Una contrarietà netta e convinta, un giudizio negativo forte sull’impianto complessivo del disegno di legge Sicurezza all’esame del governo. Così, in estrema sintesi, la Cgil nazionale in audizione alla Commissione Affari costituzionali della Camera. A parlare è stata la segretaria confederale, Lara Ghiglione.

L’inasprimento delle pene

Il sindacato boccia le disposizioni dell’esecutivo nella loro sostanza, indicando alcune ragioni prioritarie per cui il provvedimento è irricevibile. Prima di tutto le soluzioni proposte “vanno, come sempre, verso un inasprimento delle pene, anche attraverso la codificazione di nuovi reati, la riduzione degli spazi di dissenso e protesta e trasformando alcune azioni, prima soggette a sanzione amministrativa, in veri e propri reati”. Un approccio ideologico, dunque, “pericoloso per le libertà individuali e per la tenuta democratica del Paese”.

A rischio il diritto di sciopero

Particolare preoccupazione desta l’articolo 11 del disegno di legge, che trasforma l’illecito amministrativo del blocco di strada, anche col proprio corpo, in reato.
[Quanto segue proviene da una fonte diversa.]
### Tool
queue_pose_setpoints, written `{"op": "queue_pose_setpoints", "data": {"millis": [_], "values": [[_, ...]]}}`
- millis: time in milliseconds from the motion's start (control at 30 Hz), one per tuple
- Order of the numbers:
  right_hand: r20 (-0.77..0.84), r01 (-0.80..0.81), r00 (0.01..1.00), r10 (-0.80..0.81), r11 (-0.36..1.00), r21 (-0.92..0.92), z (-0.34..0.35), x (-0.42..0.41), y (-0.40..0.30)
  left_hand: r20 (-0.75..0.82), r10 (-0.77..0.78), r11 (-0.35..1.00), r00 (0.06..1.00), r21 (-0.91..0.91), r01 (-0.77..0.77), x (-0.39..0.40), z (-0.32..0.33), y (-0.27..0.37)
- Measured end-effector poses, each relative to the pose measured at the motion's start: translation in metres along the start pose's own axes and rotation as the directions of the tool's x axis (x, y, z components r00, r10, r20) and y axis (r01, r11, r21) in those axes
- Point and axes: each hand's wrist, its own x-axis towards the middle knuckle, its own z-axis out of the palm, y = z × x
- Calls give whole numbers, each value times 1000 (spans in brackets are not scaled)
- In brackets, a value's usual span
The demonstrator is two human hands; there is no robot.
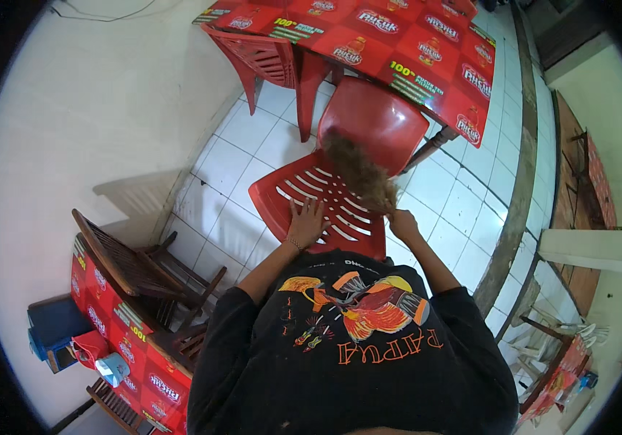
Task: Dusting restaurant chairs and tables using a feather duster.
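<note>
Just ahead of my body is a red plastic chair, its slotted backrest (338, 217) nearest me and its seat (376, 117) beyond, by the table. My left hand (308, 223) lies with fingers spread on the left part of the backrest; a bracelet is on that wrist. At the backrest's right side my right hand (402, 224) is closed around the near end of a brown feather duster (362, 174). The duster's fluffy part extends up and left, over the backrest and the seat's near edge.
A table with a red printed cover (387, 49) stands ahead, a second red plastic chair (273, 60) at its left. At lower left, a wooden chair (126, 261) leans on another red-covered table (142, 353) holding containers. A wall (98, 109) rises on the left; further tables stand far right.
</note>
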Motion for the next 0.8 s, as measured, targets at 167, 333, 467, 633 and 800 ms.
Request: {"op": "queue_pose_setpoints", "data": {"millis": [167,333,467,633,800], "values": [[-39,-83,996,78,987,-135,-5,45,24,-29,2,998,1000,-61,-4,-1,-8,4],[-152,-96,986,76,987,-130,-51,70,31,-17,-73,990,997,-118,71,-1,-10,0],[-322,-194,927,192,981,25,-37,89,40,-6,-55,993,998,-105,54,2,-6,3],[-28,-29,999,25,987,-156,-14,77,17,34,-56,997,998,-53,57,3,-4,-1],[-56,70,995,-81,983,-172,-16,72,16,20,-34,994,999,-104,36,4,-10,3]]}}
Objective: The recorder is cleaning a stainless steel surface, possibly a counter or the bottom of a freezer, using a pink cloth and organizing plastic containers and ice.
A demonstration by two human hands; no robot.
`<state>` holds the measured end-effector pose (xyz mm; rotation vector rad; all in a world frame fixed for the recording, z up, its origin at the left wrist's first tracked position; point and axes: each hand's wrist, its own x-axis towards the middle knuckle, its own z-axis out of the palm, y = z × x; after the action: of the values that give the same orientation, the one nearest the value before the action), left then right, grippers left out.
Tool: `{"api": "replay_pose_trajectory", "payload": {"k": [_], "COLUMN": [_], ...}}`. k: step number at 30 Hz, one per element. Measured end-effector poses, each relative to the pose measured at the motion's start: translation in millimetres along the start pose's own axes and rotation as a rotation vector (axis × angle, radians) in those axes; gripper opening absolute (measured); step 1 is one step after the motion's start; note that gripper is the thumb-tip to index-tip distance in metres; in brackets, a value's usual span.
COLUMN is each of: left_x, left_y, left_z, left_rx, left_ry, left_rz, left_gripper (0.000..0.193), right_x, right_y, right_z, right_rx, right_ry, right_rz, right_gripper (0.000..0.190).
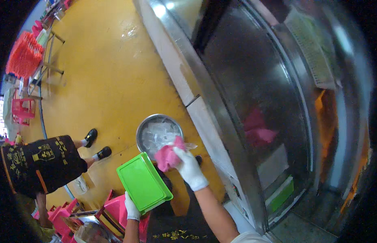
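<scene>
My left hand (132, 208), in a white glove, grips a bright green plastic box (144, 183) by its near edge; a flat, ridged face of the box is turned up towards me. A pink cloth (167, 158) is bunched in my white-gloved right hand (190, 168). Just beyond the cloth is a round metal basin (139, 130), low against the yellow floor. Clear, shiny pieces (159, 132) fill it; whether they are ice or plastic I cannot tell. The cloth and my right hand cover part of its near right rim.
A stainless-steel cabinet (206, 76) with dark, reflective panels runs along my right. At left stands a person in a black apron (42, 164). Pink plastic stools (115, 206) crowd the near left, and a red-orange stack (25, 56) rests on a metal-legged stand farther off.
</scene>
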<state>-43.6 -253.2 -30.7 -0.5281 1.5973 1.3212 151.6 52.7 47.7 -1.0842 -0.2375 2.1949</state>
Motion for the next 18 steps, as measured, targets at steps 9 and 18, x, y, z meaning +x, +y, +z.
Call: {"api": "replay_pose_trajectory", "payload": {"k": [9, 18], "left_x": [-61, -105], "left_y": [13, 46], "left_z": [138, 334], "left_rx": [-0.076, 0.052], "left_ry": [-0.363, -0.413], "left_rz": [0.048, 0.196], "left_gripper": [0.047, 0.044], "right_x": [-7, -141], "right_y": [-259, -198], "right_z": [-42, -97], "right_rx": [0.281, -0.446], "right_ry": [-0.119, 0.13], "right_rz": [-0.401, -0.279], "right_gripper": [0.048, 0.062]}}
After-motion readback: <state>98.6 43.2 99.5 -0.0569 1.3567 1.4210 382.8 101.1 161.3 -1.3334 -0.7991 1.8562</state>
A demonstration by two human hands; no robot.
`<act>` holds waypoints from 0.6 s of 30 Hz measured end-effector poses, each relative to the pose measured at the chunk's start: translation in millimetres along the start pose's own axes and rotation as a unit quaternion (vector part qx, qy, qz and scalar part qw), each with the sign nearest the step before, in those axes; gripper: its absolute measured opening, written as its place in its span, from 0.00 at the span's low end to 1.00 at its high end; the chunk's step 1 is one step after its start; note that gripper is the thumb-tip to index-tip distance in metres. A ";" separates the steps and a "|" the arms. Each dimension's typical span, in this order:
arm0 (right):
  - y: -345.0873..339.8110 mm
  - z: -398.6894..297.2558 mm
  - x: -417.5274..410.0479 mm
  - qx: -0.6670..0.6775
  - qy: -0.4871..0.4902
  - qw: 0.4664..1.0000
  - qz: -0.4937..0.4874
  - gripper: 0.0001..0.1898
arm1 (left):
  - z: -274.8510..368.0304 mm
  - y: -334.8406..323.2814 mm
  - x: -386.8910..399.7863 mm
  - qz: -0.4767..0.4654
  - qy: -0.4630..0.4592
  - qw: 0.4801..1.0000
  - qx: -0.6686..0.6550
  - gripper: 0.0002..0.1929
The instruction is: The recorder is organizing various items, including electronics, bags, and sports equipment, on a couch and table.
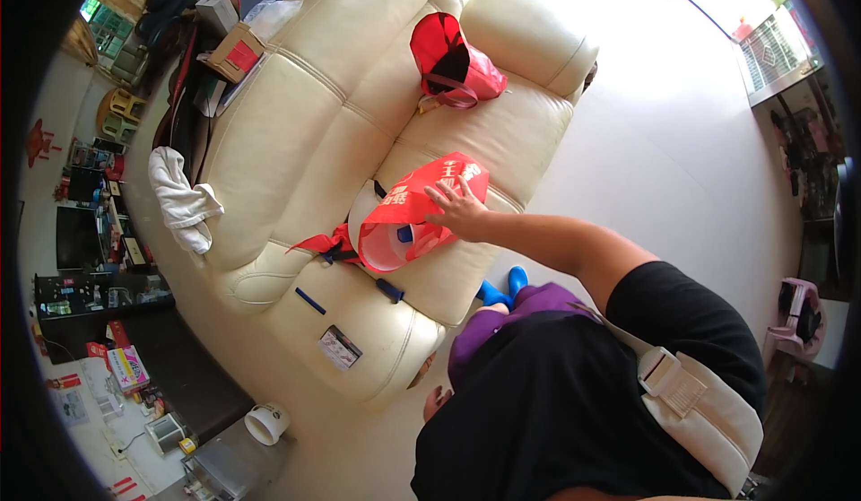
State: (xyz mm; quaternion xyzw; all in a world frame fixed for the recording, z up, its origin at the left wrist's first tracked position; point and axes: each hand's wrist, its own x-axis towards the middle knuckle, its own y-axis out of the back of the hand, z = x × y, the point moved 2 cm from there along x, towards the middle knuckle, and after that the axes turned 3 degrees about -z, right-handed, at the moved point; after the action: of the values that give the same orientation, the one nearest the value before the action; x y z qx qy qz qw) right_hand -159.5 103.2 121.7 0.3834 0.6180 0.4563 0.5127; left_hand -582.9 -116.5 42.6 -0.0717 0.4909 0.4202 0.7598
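My right hand (461, 213) lies with spread fingers on a red bag (430, 188) bearing white writing, on the cream leather sofa (538, 121). The bag's mouth faces the near armrest, showing a pale lining and a small blue thing (404, 234) inside. Beside the bag is bunched red fabric (329, 242). Low beside my torso, my left hand (437, 403) is partly hidden by my black shirt; whether it holds anything cannot be told. A dark blue strip (311, 300), a dark blue handle-like piece (389, 290) and a small printed box or card (340, 347) lie on the near armrest.
Another red bag (457, 64) stands gaping near the far armrest. A white cloth (181, 198) hangs over the sofa back, near a cardboard box (237, 51). At lower left, a white waste bin (267, 424) stands by a cluttered table (94, 393). A pink chair (798, 319) is at right.
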 end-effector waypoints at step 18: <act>97.7 250.8 119.5 0.342 -0.199 0.898 0.193 0.18 | 135.9 -97.9 0.7 0.179 0.127 0.941 -0.257 0.24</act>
State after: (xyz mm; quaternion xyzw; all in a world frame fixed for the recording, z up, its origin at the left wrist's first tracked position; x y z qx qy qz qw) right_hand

In altre parole “un ostacolo alla circolazione stradale o ferroviaria in occasione di uno sciopero o di qualsiasi altra manifestazione, potrebbe provocare per i partecipanti una pena fino a due anni di reclusione”. Una norma “sbagliata nel merito” e “ambigua nella formulazione”, ha spiegato Lara Ghiglione, “che rischia di aumentare la discrezionalità nel sanzionare le forme di protesta o dissenso”.

Punita la povertà e il disagio

Continuando a scorrere il testo, si scopre che i poveri finiscono nel mirino. Così la Cgil: “Si colpiscono, introducendo nuovi reati e inasprendo le pene, tutti quei comportamenti che nascono e si determinano in ambienti di povertà, di disagio, di marginalità, di degrado sociale che, per essere affrontati, avrebbero bisogno di una di politiche per l’inclusione e non di sanzioni penali”. Norme che, tra l’altro, avranno l’effetto di aumentare il sovraffollamento degli istituti di pena, che già versano in situazioni di inaccettabile criticità.

Donne in gravidanza e madri fino a tre anni in carcere

Quando si decide di colpire le categorie più deboli, non possono mancare le donne. Il testo cancella l’obbligo di rinvio dell’esecuzione della pena per le donne in gravidanza e per le madri di bambini fino a tre anni, con l’obbligatorietà della reclusione per le madri con bambini di età superiore a tre anni. Così Ghiglione: “La Cgil ritiene che nessun bambino debba varcare la soglia del carcere (Icam compresi) ne, per questo, non sia più rinviabile l’istituzione di case-famiglia per le madri con bambini, già previste per legge e mai istituite, è indegno di una democrazia che gli infanti crescano dentro tra le mura del carcere”.

Molti sono i punti negativi del provvedimento. Tra questi c’è l’introduzione del reato di rivolta in carcere, esteso anche alla resistenza passiva e alla protesta non violenta, che di fatto vieta il dissenso. Ma, fa notare il sindacato, “non ha alcuna funzione rieducativa condannare fino a otto anni di reclusione un detenuto che batte sulle sbarre per richiamare l’attenzione sulle sue condizioni”.

Per i diritti dei lavoratori

Per la Cgil una sicurezza vera significa un’altra cosa: garantire il buon funzionamento delle forze dell’ordine con un piano di assunzioni straordinario, percorsi di formazione e qualificazione; migliorare le condizioni delle lavoratrici e lavoratori in divisa; stanziare le risorse necessarie per i rinnovi dei contratti, coi salari ormai erosi dall’inflazione. Per garantire tutti i diritti, tra cui la conciliazione tra vita e lavoro, è necessario valorizzare il ruolo dei sindacati che sono effettivamente rappresentativi di chi opera in divisa.

La Cgil conclude richiamando ai valori della Costituzione: “Non è attraverso pene sempre più severe che si risponde al bisogno di sicurezza, d’inclusione e giustizia sociale”. Per tutte queste ragioni il disegno di legge Sicurezza deve essere modificato al più presto.